The Communist Party of Nepal-Maoists (CPN-M) had signed the 12 Point Understanding with the Seven Party Alliance in November 2005 and joined the ’peaceful struggle’ for democracy agreed to abandon their armed struggle. They joined forces with the Seven Party Alliance (SPA) to transform Nepal into a federal republic. In September 2007 the Maoists pulled out of the interim government blaming the Nepali Congress Party’s octogenarian supremo, Mr. G. P. Koirala and the interim government for the continuation of the political crisis and the uncertainty about the status of the monarchy.

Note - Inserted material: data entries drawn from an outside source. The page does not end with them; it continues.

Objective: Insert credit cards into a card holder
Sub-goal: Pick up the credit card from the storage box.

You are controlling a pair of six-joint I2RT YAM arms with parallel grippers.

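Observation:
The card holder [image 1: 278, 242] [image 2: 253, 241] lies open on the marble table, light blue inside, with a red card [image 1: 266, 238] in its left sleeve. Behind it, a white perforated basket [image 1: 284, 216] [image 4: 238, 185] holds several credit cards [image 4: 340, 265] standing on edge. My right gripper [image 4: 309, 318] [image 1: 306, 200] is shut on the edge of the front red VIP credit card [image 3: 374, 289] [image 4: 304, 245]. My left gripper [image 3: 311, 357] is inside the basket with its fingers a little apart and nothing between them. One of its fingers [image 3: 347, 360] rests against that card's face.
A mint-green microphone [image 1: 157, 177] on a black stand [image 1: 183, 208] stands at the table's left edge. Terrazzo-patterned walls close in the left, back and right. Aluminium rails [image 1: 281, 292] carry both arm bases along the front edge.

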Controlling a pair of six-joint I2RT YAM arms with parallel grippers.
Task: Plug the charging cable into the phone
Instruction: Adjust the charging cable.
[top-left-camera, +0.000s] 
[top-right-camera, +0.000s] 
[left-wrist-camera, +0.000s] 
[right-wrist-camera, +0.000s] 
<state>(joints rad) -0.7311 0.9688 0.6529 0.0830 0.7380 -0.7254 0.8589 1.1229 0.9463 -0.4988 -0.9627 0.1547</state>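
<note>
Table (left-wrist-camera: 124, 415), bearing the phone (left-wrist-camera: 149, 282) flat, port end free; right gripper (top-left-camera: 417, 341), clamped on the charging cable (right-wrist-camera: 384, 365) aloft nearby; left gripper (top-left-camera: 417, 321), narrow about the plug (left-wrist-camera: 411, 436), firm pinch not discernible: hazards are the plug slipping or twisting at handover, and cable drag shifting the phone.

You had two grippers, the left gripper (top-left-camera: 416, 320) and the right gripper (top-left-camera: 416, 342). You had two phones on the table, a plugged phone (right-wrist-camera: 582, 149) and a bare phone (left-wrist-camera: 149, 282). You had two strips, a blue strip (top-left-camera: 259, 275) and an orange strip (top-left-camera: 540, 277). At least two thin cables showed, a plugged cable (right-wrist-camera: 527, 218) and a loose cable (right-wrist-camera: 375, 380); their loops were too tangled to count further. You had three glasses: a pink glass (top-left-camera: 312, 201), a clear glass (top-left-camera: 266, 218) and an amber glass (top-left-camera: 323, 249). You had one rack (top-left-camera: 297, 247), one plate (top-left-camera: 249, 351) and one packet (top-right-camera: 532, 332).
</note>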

The Maoists who had voluntarily laid down their arms and put the members of their ’Peoples’ Army’ in UN monitored camps, had earlier participated in the creation of an interim parliament, an interim constitution and an interim government. Their walk out of the ’Interim Government’ on the ground that the interim parliament had to declare Nepal as a republic and abolish the monarchy before the election to the Constituent Assembly was a serious blow to the peace efforts and the up coming elections to the Constituent Assembly. Every body was looking forward to the election of the Constituent Assembly. By walking out of the interim government in September 2007, the Maoists effectively derailed the holding of the election to Nepal’s first ’Constituent Assembly’ which was due on the 22nd of November this year.
In addition to the demand for declaring Nepal a republic before the election to the Constituent Assembly the Maoists also insisted that the election to the Assembly should be conducted on a fully proportional basis that would provide an opportunity to the divergent different ethnic communities and national minorities an opportunity to be represented in the Constituent Assembly on the basis of their status in the national population. The Maoists rejected the agreed ’dual system’ of half first past the post and half on the basis of the seats won by each party in the first past the post system. The Seven Party Alliance, particularly the Nepali Congress rejected these demands of the Maoists.
Most of the political leaders, the intellectuals, civil society actors and the news analysts of Nepal have blamed the Maoists for stopping the holding of the election to the Constituent Assembly. Various constituents of the Seven Party Alliance (SPA) also claimed that that the Maoists took the desperate step of walking out of the government as they were afraid that they would do rather badly in the election. The non-Maoists political parties claimed that after the election of the Constituent Assembly all of Nepal’s political problems would have been resolved and the country would have moved on to the path of political stability and progress. If this reading is correct then the Maoists are certainly to be blamed for the continuation of the political impasse in Nepal. However, one needs to ask whether the Constituent Assembly, elected on the basis of the dual system with the participation of the ’Royalist’ or the ’loyalists’ political parties could live up to the expectations of the people as articulated on the streets during the Jana Andolan II and subsequent to that in Terai and other places.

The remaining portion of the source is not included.